◆ **WORK TASK**: Track down every line below that holds "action" and copy it.

◆ **DATASET EXCERPT**:
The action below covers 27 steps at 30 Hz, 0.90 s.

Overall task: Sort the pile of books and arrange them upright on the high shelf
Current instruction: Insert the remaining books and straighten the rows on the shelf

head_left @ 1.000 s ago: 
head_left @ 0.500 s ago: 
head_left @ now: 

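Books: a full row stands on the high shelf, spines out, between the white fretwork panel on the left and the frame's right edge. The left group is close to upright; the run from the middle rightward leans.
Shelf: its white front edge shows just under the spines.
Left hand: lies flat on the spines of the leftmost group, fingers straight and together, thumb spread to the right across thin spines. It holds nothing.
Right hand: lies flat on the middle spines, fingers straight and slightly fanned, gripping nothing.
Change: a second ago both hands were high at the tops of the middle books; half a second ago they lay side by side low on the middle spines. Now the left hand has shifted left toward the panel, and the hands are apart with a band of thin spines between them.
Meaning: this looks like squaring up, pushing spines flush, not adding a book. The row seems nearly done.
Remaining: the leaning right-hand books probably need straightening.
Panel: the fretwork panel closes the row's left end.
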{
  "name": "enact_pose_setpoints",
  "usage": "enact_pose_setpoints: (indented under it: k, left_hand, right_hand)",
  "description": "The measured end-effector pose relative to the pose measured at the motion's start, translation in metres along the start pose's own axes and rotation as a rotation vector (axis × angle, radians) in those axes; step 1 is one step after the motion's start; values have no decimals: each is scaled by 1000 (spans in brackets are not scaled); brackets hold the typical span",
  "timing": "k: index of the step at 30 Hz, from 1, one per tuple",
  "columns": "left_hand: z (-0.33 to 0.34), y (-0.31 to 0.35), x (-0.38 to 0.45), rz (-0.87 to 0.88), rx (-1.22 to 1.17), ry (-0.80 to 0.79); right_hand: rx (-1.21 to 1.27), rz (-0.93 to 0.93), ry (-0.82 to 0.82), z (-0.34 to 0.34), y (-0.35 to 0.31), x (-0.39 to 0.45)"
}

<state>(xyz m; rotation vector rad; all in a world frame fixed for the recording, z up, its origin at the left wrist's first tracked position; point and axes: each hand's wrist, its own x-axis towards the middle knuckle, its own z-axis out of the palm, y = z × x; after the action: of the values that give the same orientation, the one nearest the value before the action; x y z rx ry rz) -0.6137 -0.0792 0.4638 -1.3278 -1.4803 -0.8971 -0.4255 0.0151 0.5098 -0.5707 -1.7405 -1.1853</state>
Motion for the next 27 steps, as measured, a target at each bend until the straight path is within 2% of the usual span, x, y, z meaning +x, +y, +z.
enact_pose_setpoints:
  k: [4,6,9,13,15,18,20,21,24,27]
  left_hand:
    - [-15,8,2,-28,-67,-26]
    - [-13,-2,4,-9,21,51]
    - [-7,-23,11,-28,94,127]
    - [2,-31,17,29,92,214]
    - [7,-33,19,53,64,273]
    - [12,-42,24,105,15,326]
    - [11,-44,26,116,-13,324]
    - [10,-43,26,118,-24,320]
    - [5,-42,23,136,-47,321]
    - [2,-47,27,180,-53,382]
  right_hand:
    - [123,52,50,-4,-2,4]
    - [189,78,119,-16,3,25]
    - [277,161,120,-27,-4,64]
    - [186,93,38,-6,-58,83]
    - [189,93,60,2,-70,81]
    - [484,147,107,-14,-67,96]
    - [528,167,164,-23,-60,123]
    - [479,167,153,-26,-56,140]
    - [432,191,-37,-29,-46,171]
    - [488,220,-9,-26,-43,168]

◆ **REPLY TO THE EXERCISE**:
The action below covers 27 steps at 30 Hz, 0.90 s.
<state>(xyz m; rotation vector rad; all in a world frame fixed for the recording, z up, its origin at the left wrist's first tracked position; point and axes: each hand's wrist, its own x-axis towards the middle knuckle, its own z-axis out of the palm, y = z × x; after the action: of the values that give the same orientation, the one nearest the value before the action; x y z rx ry rz) -0.6137 -0.0792 0.4638 -1.3278 -1.4803 -0.8971 -0.4255 0.0151 0.5098 -0.5707 -1.7405 -1.1853</state>

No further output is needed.